• _Task description_
When you repeat the entries below, please keep them exact and leave out the pictures.
BEGIN Material provided
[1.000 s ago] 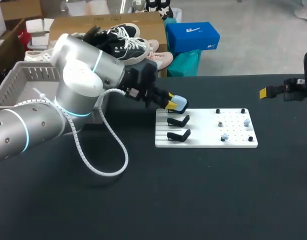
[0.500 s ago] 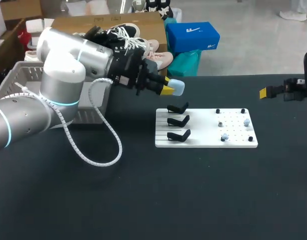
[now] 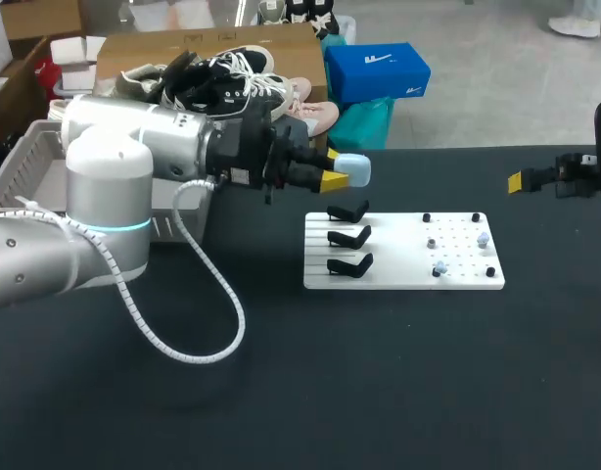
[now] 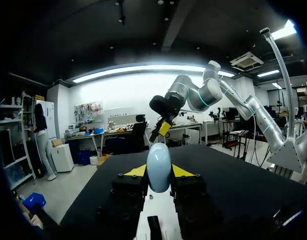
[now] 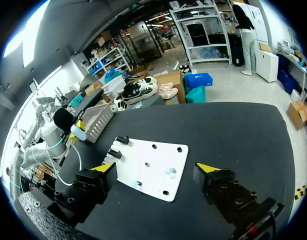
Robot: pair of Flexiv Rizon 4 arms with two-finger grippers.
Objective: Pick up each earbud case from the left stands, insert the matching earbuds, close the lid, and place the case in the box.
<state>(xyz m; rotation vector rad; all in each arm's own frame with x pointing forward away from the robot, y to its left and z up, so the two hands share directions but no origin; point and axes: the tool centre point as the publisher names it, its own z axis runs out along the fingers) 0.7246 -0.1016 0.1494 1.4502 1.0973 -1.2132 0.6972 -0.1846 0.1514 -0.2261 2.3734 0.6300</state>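
Above the stands (image 3: 349,238), left end effector (image 3: 332,179) clamps the case (image 3: 351,170), held clear so earbuds (image 3: 483,238) can go in; right end effector (image 5: 157,168) hangs open.

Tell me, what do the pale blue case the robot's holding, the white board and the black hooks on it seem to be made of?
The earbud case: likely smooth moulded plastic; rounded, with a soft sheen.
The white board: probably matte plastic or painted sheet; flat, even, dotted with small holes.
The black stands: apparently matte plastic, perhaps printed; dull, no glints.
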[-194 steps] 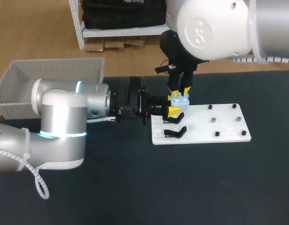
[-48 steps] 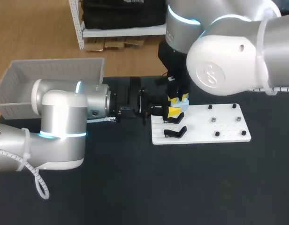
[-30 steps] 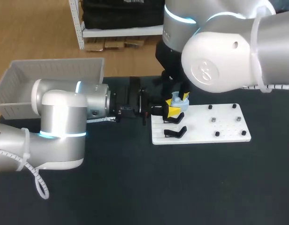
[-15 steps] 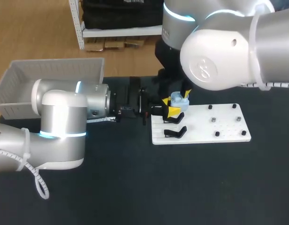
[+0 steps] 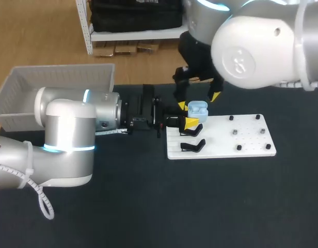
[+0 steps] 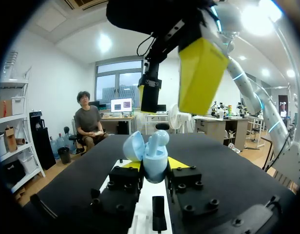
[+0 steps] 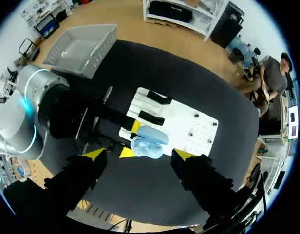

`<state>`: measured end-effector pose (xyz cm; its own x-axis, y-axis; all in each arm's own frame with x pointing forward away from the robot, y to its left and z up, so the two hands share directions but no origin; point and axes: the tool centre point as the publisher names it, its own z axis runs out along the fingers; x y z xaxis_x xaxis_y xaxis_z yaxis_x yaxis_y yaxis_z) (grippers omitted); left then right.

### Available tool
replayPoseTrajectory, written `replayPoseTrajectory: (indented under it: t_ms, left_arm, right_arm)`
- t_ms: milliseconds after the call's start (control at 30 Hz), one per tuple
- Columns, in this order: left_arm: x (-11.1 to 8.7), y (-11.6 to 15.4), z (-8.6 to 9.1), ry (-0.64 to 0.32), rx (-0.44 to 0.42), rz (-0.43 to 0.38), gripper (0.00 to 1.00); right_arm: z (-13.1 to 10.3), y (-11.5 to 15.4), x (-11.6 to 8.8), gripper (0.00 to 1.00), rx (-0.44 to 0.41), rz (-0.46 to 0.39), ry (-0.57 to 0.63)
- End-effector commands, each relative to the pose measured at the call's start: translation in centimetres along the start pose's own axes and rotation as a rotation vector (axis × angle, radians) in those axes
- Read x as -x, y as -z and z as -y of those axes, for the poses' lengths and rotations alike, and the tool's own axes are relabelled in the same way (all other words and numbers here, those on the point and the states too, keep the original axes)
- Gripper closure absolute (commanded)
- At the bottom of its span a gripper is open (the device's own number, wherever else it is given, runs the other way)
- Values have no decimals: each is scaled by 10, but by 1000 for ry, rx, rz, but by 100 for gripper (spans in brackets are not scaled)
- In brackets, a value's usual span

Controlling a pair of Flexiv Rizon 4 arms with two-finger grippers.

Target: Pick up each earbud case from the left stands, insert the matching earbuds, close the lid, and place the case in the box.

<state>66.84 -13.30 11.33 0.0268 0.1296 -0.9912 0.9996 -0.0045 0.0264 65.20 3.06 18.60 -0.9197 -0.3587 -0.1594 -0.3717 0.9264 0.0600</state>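
A light blue earbud case stands with its lid open over the left end of the white board. My left gripper reaches in level from the left and is shut on the case, yellow tips on either side. An earbud sits in the case beside the raised lid. My right gripper hangs above the case, open, its yellow tips wide apart and off it. From the right wrist the case lies below, between the spread fingers.
Two black stands sit at the board's left end, small pegs on its right half. A grey box stands at the table's far left. My left arm's body lies across the table's left side.
My right gripper has spread its fingers off the case and lifted a little. The case stays in the left gripper, which has not moved.
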Motion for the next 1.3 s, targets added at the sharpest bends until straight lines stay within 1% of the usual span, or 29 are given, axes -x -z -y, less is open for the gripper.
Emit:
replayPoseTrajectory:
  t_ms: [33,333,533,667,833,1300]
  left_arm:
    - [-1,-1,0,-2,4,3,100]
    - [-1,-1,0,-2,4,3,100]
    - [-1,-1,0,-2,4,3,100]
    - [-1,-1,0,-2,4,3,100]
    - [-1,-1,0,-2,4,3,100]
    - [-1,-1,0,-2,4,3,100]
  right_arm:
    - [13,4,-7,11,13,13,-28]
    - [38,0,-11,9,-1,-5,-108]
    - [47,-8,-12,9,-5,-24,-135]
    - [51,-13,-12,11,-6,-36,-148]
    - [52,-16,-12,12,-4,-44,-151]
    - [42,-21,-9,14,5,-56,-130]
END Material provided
• _Written solution_
[1.000 s ago] 
[0.500 s ago] 
[now] 
[now] 
[now] 
Robot: pair of Flexiv Rizon 4 arms with two-finger grippers.
Objective: Pick up each earbud case from the left stands, insert the matching earbuds, close the lid, and place the case in the box.
<state>(xyz m; rotation vector rad; all in each arm's own frame with x pointing forward away from the robot, y to its left and z up, so the two hands share directions but no origin; point and axes: the tool centre point as the publisher names it, its own z axis runs out along the fingers) 0.7246 -0.1016 0.1494 1.4502 1.0973 -1.2132 0.6972 -0.1846 0.1514 -0.2261 2.3734 0.6300</state>
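Above the stands (image 3: 349,238), left end effector (image 3: 332,179) clamps the case (image 3: 351,170), held clear so earbuds (image 3: 483,238) can go in; right end effector (image 5: 157,168) hangs open.

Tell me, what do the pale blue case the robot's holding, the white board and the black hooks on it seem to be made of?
The earbud case: likely smooth moulded plastic; rounded, with a soft sheen.
The white board: probably matte plastic or painted sheet; flat, even, dotted with small holes.
The black stands: apparently matte plastic, perhaps printed; dull, no glints.
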[-194 steps] 
[-48 steps] 
[-30 steps] 
[-15 steps] 
[+0 steps] 
[+0 steps] 
[+0 steps] 

`<state>`: measured end-effector pose (xyz cm; its own x-axis, y-axis; all in each arm's own frame with x pointing forward away from the robot, y to its left and z up, so the two hands share directions but no origin; point and axes: the tool centre point as the publisher names it, its own z axis runs out along the fingers; x y z xaxis_x xaxis_y xaxis_z yaxis_x yaxis_y yaxis_z) (grippers omitted); left then right.

### Available tool
replayPoseTrajectory, written `replayPoseTrajectory: (indented under it: t_ms, left_arm, right_arm)`
- t_ms: milliseconds after the call's start (control at 30 Hz), one per tuple
- Columns, in this order: left_arm: x (-11.1 to 8.7), y (-11.6 to 15.4), z (-8.6 to 9.1), ry (-0.64 to 0.32), rx (-0.44 to 0.42), rz (-0.43 to 0.38), gripper (0.00 to 1.00); right_arm: z (-13.1 to 10.3), y (-11.5 to 15.4), x (-11.6 to 8.8), gripper (0.00 to 1.00), rx (-0.44 to 0.41), rz (-0.46 to 0.39), ry (-0.57 to 0.63)
- End-effector commands, each relative to the pose measured at the call's start: translation in centimetres along the start pose's own axes and rotation as a rotation vector (axis × angle, radians) in those axes
- Read x as -x, y as -z and z as -y of those axes, for the poses' lengths and rotations alike, and the tool's own axes are relabelled in the same way (all other words and numbers here, those on the point and the states too, keep the original axes)
- Gripper closure absolute (commanded)
- At the bottom of its span a gripper is open (the device's own number, wherever else it is given, runs the other way)
- Values have no decimals: each is scaled by 10, but by 1000 for ry, rx, rz, but by 100 for gripper (spans in brackets are not scaled)
- In brackets, a value's usual span

Controlling a pair of Flexiv Rizon 4 arms with two-finger grippers.

Target: Pick up each earbud case from the left stands, insert the matching earbuds, close the lid, and place the case in the box.

<state>66.84 -13.30 11.33 0.0268 0.1296 -0.9912 0.9996 -0.0045 0.0264 65.20 3.06 18.60 -0.9197 -0.3587 -0.1594 -0.3717 0.9264 0.0600</state>
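A light blue earbud case stands with its lid open over the left end of the white board. My left gripper reaches in level from the left and is shut on the case, yellow tips on either side. An earbud sits in the case beside the raised lid. My right gripper hangs above the case, open, its yellow tips wide apart and off it. From the right wrist the case lies below, between the spread fingers.
Two black stands sit at the board's left end, small pegs on its right half. A grey box stands at the table's far left. My left arm's body lies across the table's left side.
My right gripper has spread its fingers off the case and lifted a little. The case stays in the left gripper, which has not moved.
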Motion for the next 1.3 s, targets added at the sharpest bends until straight lines stay within 1% of the usual span, or 29 are given, axes -x -z -y, less is open for the gripper.
Emit:
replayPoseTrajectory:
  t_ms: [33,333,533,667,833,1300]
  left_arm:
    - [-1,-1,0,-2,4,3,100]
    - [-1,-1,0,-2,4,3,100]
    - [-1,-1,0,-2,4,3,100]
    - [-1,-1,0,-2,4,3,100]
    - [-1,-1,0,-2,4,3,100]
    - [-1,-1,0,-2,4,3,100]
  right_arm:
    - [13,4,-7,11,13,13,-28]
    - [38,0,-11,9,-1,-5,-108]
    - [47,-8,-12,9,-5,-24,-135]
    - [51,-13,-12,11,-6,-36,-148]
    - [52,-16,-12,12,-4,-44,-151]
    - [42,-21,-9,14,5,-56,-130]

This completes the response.